Storage 2.0 -- Web-based storage is coming

Backup and archiving are the killer apps for now on open-source platforms

Combine open-source software, distributed storage running on low-cost hardware and the World Wide Web, and what do you get? Storage for as little as 15 cents per gigabyte per month, and another 10 to 20 cents for each gigabyte users upload or download.

That's a pretty good deal, especially when Andrew Reichman, an analyst at Forrester Research Inc., estimates that it costs $15 to $25 per gigabyte just to buy the hardware and software needed for secondary (backup or archival) storage, and $50 and up per gigabyte for the primary storage needed for business-critical applications such as stock trading or airline reservations. Neither of these prices take into account ongoing management costs.

But don't throw away your Fibre Channel storage-area network (SAN) yet. These Web-based services lack the performance required for online transactional applications or giant database queries. Then there's the question of security, and how much of their data companies will trust to a node somewhere in the Internet "cloud."

Still, if promising new technologies deliver, they could reduce corporate reliance on the proprietary, higher-priced, storage hardware and software sold by industry giants such as EMC Corp., IBM and Hitachi Data Systems Inc., not to mention a host of smaller players.

The technologies

The first technology enabling this new storage platform is open-source storage software. (See "Open source software takes the storage stage"). This can be in the form of tools for specific storage functions, such as the Amanda open-source backup and the Darik's Boot and Nuke (DBAN) disk-wiping utility. It also includes network file systems such as Lustre, OpenAFS and SAMBA, which can form the foundations of entire storage infrastructures.

The second technology is distributed grid- or cluster-based storage architectures from start-ups such as Cleversafe Inc. and established services such as MozyPro from Berkeley Data Systems Inc.

The third enabling technology is the use of industry-standard servers and disk drives in lieu high-end storage arrays in these architectures.

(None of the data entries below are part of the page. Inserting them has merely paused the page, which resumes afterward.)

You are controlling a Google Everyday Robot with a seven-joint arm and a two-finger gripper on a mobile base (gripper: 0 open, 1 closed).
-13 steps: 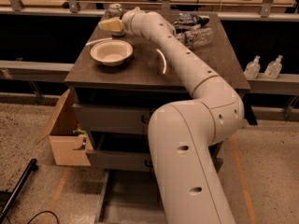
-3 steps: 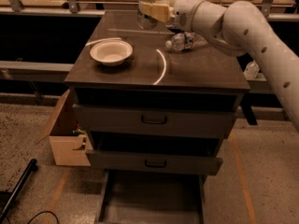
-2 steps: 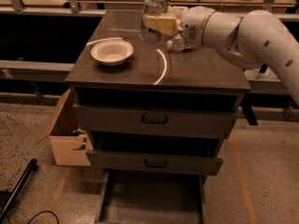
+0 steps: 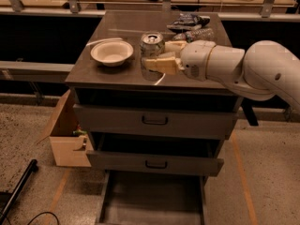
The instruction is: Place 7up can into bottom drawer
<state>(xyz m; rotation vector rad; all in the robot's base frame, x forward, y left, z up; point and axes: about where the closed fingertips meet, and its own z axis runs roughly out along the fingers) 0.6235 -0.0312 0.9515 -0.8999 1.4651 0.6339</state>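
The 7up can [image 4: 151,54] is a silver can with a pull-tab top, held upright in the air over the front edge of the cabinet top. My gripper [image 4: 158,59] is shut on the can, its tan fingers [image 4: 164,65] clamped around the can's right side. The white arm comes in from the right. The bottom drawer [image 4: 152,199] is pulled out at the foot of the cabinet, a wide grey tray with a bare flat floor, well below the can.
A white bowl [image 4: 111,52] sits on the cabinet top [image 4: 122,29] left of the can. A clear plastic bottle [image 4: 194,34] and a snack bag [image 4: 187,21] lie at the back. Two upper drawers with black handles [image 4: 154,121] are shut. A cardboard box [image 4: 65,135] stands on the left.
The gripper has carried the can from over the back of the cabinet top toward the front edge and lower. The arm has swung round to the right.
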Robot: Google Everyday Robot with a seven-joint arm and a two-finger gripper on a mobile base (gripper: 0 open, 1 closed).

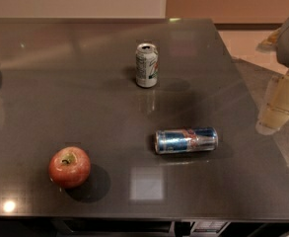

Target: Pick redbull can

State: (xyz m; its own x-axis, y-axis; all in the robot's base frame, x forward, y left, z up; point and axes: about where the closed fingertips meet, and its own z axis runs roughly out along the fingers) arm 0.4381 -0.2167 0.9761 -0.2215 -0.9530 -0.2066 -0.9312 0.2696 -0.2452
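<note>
You had not yet begun the pick: the redbull can point(186, 140) lay on its side on the counter point(60, 83), near and right of centre, untouched. Your tool point(278, 104) hung at the right edge, well apart from it, and I could not tell whether it was open or closed.

You are looking down at the table point(30, 83) from above its near edge, facing the far edge at middling range; the hand point(274, 113) is hanging at your view's right border.
</note>
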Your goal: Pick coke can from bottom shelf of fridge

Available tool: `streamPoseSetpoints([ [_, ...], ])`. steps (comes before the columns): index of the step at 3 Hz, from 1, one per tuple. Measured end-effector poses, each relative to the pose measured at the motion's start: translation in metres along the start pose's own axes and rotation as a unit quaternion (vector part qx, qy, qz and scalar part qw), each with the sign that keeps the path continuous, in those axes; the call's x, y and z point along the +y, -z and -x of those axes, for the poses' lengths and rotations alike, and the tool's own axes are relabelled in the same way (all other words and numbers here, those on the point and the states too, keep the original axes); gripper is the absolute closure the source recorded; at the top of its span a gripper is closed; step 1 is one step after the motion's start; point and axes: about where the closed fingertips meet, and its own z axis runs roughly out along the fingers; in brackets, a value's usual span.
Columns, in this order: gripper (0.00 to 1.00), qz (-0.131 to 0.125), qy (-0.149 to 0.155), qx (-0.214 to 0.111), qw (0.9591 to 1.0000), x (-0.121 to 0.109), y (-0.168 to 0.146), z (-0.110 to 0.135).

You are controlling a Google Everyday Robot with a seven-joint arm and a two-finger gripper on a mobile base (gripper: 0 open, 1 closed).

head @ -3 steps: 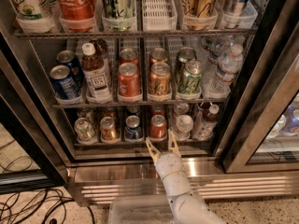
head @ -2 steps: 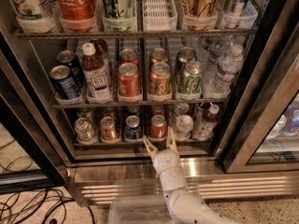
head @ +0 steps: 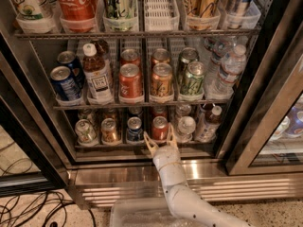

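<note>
**Open gripper at the front rail, coke can between its fingertips**

The gripper (head: pixel 160 140) sits at the front edge of the bottom shelf (head: pixel 109 146), about midway along its rail. It is carried by a white arm (head: pixel 179 193) that rises from the lower edge of the view. Its two fingers (head: pixel 149 143) are spread in a V and grip nothing. Their tips reach up on either side of the lower part of the coke can (head: pixel 159 127); whether they touch it cannot be told.

The coke can stands upright at the shelf's front edge, in a lane near the middle. A blue can (head: pixel 134 129) is just beside it towards the left edge and a clear bottle (head: pixel 185 127) towards the right edge. Further left stand a copper can (head: pixel 110 131) and a silver can (head: pixel 85 131).

Below the rail runs the fridge (head: pixel 123 175) base of shiny steel. The rack above holds a red can (head: pixel 130 81) and an orange can (head: pixel 161 79) at its front edge
</note>
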Motion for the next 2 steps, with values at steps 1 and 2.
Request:
streamPoseSetpoints([
  [1, 0.35, -0.002, -0.002, 0.005, 1.0, -0.0013, -0.0068, -0.004],
  [2, 0.35, -0.006, -0.005, 0.011, 0.9999, -0.0039, -0.0116, -0.0091],
])
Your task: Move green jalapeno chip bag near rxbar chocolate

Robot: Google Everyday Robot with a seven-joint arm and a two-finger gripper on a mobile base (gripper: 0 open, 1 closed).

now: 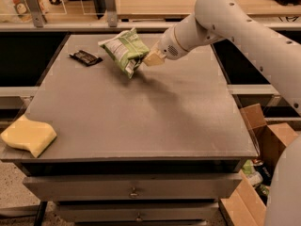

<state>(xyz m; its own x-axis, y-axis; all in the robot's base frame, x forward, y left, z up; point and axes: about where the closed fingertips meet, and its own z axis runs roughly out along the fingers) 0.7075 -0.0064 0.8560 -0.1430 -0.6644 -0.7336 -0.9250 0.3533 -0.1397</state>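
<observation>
The green jalapeno chip bag (125, 51) is a crinkly green packet with a white label panel. It hangs tilted a little above the far middle of the grey table (141, 121). My gripper (149, 59) is shut on the bag's right edge, with the white arm reaching in from the upper right. The rxbar chocolate (85, 57) is a small flat dark wrapper lying on the table to the left of the bag, a short gap away.
A yellow sponge block (28, 135) lies at the table's front left corner. Open cardboard boxes (263, 145) stand on the floor to the right. A rail with posts (110, 6) runs behind the table's far edge.
</observation>
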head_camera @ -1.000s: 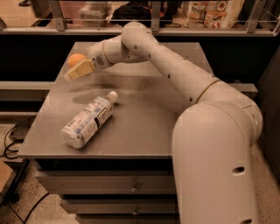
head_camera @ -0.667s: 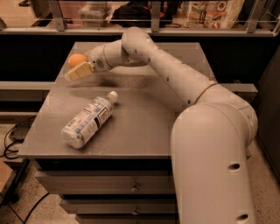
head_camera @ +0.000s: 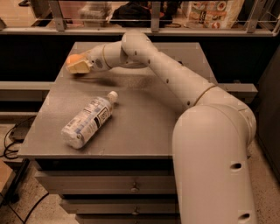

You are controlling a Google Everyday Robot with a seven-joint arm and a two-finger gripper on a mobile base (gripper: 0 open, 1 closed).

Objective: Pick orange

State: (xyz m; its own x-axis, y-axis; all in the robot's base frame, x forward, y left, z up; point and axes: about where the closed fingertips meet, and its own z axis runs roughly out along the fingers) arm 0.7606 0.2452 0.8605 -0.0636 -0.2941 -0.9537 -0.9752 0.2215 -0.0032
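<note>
The orange (head_camera: 72, 58) is a small round fruit at the far left of the grey table (head_camera: 140, 127), held between the cream fingers (head_camera: 79, 67) of my gripper (head_camera: 77, 64). The gripper is shut on the orange and holds it slightly above the table top, near the left edge. Most of the orange is hidden by the fingers. The arm reaches in from the lower right across the table.
A clear plastic bottle (head_camera: 87, 120) with a white cap lies on its side at the table's front left. The table has drawers below (head_camera: 131, 188). A rail and shelf with goods (head_camera: 210, 13) run behind it. Cables (head_camera: 11, 140) lie on the floor at left.
The gripper with the orange has shifted a little to the left and up. The bottle has not moved.
</note>
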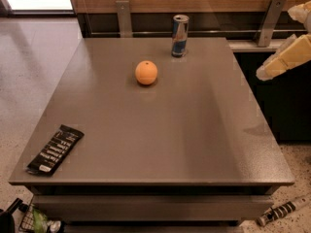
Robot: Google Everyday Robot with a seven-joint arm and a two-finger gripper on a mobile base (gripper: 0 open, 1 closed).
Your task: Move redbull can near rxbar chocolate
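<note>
No word can be read anywhere — the rxbar chocolate point(55, 149), at the near left corner of the table point(194, 130), carries rows of white lettering and a small white patch, all too small to make out. The redbull can point(180, 35) at the far edge shows only a red mark on blue and silver. The gripper point(284, 57) hangs off the table's right side.

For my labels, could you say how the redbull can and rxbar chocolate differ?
The redbull can stands upright at the far edge; the rxbar chocolate lies flat near the front left corner. The can is blue-silver, the bar black with white lettering. Both sit on the table, away from the gripper at right.
</note>
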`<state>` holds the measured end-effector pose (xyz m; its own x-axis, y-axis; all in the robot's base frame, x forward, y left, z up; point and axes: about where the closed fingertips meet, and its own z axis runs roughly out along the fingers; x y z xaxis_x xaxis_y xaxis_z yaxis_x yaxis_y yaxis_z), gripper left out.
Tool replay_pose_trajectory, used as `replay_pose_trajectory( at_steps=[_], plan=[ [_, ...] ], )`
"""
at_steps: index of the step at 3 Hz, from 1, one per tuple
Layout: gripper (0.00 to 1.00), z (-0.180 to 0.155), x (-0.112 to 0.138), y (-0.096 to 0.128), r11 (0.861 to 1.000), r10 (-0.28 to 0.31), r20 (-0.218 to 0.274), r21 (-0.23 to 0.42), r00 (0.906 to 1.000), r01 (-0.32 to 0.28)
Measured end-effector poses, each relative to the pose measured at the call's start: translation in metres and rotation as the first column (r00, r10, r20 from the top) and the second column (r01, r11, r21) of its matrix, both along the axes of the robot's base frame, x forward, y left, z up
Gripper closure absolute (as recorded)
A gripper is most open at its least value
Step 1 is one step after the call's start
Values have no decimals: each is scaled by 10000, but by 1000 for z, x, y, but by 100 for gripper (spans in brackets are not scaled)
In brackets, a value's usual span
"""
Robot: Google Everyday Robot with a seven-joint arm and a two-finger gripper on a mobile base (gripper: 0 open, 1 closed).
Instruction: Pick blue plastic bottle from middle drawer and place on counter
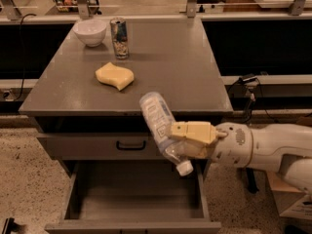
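Note:
My gripper (187, 139) is shut on the blue plastic bottle (158, 118), a clear ribbed bottle with a white cap. The bottle is tilted, cap pointing down and right, base up near the counter's front edge. It hangs in the air above the open middle drawer (87, 199), whose grey floor is bare. The counter (165, 57) is the grey cabinet top behind and above the bottle. My white arm (263, 147) comes in from the right.
On the counter stand a white bowl (89, 31) and a shiny metal can (119, 37) at the back left, and a yellow sponge (114, 75) lies left of centre. The shut upper drawer front has a black handle (130, 145). A cardboard box (292, 201) stands at the right.

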<state>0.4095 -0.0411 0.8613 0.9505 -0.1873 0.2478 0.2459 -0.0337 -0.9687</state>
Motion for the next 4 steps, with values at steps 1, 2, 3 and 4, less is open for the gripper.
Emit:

Berkeley Data Systems, for example, bases its MozyPro online backup services on its storage clustering and file serving software running on "white box" (unbranded) servers running in the Berkeley Data Systems data center that store data on their internal drives. The price: $4 per month charge for each desktop or server using the service and 50 cents per month for each gigabyte of data stored. Unlike other online storage providers that safeguard customers' data by storing multiple copies, Berkeley's software saves 33% of the original data, from which it can restore the complete original if needed. This means it must store only 33% more data than a customer sends it, compared to other storage providers who must store 300% of the original data, says Vance Checketts, vice president for products.

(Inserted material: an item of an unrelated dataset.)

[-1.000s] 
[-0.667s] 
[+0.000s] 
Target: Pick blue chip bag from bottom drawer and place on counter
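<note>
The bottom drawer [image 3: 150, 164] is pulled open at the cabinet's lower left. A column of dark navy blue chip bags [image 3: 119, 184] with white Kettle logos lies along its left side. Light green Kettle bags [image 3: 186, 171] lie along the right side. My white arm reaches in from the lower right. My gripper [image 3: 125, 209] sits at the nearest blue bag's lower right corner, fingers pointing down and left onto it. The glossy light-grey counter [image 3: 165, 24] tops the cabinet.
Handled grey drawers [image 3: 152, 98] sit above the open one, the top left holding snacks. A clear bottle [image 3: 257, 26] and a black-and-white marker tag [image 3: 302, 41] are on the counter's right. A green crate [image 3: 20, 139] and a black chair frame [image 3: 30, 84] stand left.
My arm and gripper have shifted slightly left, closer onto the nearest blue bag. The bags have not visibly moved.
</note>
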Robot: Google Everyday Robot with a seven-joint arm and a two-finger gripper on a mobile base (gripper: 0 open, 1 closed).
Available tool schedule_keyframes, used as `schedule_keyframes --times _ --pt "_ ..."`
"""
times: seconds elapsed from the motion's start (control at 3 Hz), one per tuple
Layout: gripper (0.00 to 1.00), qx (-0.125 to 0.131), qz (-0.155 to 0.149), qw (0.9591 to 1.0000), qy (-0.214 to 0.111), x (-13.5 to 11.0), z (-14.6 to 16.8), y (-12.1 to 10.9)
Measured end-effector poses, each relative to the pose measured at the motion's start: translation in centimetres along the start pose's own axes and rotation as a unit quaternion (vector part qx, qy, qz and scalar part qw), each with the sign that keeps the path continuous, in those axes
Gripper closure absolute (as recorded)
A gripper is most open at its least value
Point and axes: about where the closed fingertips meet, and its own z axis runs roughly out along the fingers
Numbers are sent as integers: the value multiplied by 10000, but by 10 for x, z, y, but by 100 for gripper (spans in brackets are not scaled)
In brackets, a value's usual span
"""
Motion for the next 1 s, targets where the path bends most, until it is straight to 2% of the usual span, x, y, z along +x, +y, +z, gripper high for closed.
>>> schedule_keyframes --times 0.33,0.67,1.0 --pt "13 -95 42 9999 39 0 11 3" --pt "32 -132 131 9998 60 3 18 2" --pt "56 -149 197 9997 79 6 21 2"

Cleversafe, a 29-person start-up that is alpha-testing software it will offer to other companies to build open-source, Web-based distributed storage architectures, goes further. Its software uses algorithms to split encrypted data into 11 "slices," which are stored on distributed servers and must be combined to yield any usable information. Using the same algorithms, the software can re-create the original data from any of the original slices. By eliminating the backup, archiving and restoration of entire files, Cleversafe reduces the amount of "extra" data a company must store to protect critical information from the current 300% or more of actual data to 130%, according to CEO Chris Gladwin  He also claims that the data slicing is inherently secure because no one storage node contains an entire copy of any file, making it harder to steal or corrupt. Availability is also assured because any five of the 11 nodes can fail, and the software can still recover the data, he says.

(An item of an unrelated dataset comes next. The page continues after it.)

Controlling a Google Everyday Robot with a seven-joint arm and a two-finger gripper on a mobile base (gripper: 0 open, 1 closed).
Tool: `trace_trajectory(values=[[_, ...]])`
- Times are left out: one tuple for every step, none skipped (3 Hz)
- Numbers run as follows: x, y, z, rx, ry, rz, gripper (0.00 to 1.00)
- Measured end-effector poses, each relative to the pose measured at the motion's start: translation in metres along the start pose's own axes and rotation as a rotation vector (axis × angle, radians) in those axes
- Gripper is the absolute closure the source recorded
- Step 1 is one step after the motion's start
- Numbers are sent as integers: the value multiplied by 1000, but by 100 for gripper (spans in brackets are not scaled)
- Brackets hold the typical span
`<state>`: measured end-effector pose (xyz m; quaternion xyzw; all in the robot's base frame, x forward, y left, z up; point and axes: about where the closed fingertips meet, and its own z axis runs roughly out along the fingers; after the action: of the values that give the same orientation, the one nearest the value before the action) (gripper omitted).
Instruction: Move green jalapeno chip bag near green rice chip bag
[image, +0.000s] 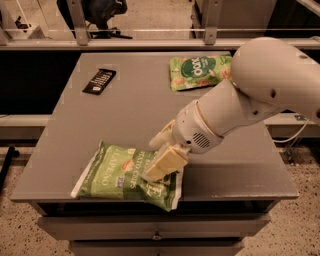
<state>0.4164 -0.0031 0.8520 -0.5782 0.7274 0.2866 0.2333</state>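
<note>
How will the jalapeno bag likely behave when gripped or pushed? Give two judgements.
Probably floppy: the jalapeno bag looks crinkled and puffy, so it may sag from the gripper, which is at its right end. Likely light, so a push should slide it on the smooth table.

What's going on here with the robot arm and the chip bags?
One robot arm reaches down to the green jalapeno chip bag, which lies at the near edge of the table. Its gripper sits over the bag's right end. The green rice chip bag lies flat at the far right, well apart, so the move is not yet done.
</note>
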Motion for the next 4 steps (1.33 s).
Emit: trace_trajectory(values=[[6, 1, 4, -16, 10, 35, 64], [10, -1, -2, -6, 15, 58, 87], [10, -12, -29, 55, 20, 63, 100], [11, -29, -81, 161, 33, 64, 100]])
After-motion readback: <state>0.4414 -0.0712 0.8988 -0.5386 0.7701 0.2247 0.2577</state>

The Internet Services Inc., a Houston-based hosting firm, is investigating Cleversafe as a way to use older servers to create low-cost storage grids. "Instead of going for three years or four years, with the proper upgrades in disk drives, we could get five to six years of life out of them, and at the same time, offer storage to our customers," says Chairman and CEO Doug Erwin.

Stelios Valavanis, president and founder of Onshore Networks LLC, a Chicago-based networking consultant, thinks that the security, rather than any cost savings, offered by Cleversafe could make it attractive to his clients. Both he and The are waiting for Cleversafe to deliver new features later this year, such as further reducing the amount of "extra" code stored on a Cleversafe grid and allowing users and applications to see the grid as a network drive, before deciding how to proceed.

Perhaps the biggest online player is Inc. (see " Unveils Data Storage Service"). Adam Selipsky, vice president of product management and developer relations for Amazon Web Services, says its S3 service is provided by "multiple arrays of storage servers at multiple locations, storing multiple copies" of customers' data. It is aimed at developers who can experiment building innovative applications because of its low cost: 15 cents per month for each gigabyte of data stored, 10 cents for each gigabyte uploaded, and between 13 and 18 cents for each gigabyte downloaded. Selipsky declined to describe the technology used in S3 except to say it includes "multiple arrays of storage servers at multiple locations, storing multiple copies" of data and that Amazon "predominantly uses open-source software" throughout its infrastructure.

Move over, EMC?

John Webster, an analyst at Illuminata Inc., says the combination of open-source software and grid storage technologies could pose a real risk to vendors of copy, backup and disaster recovery software. "If this approach really works, it's a game changer" by fundamentally simplifying storage management, he says.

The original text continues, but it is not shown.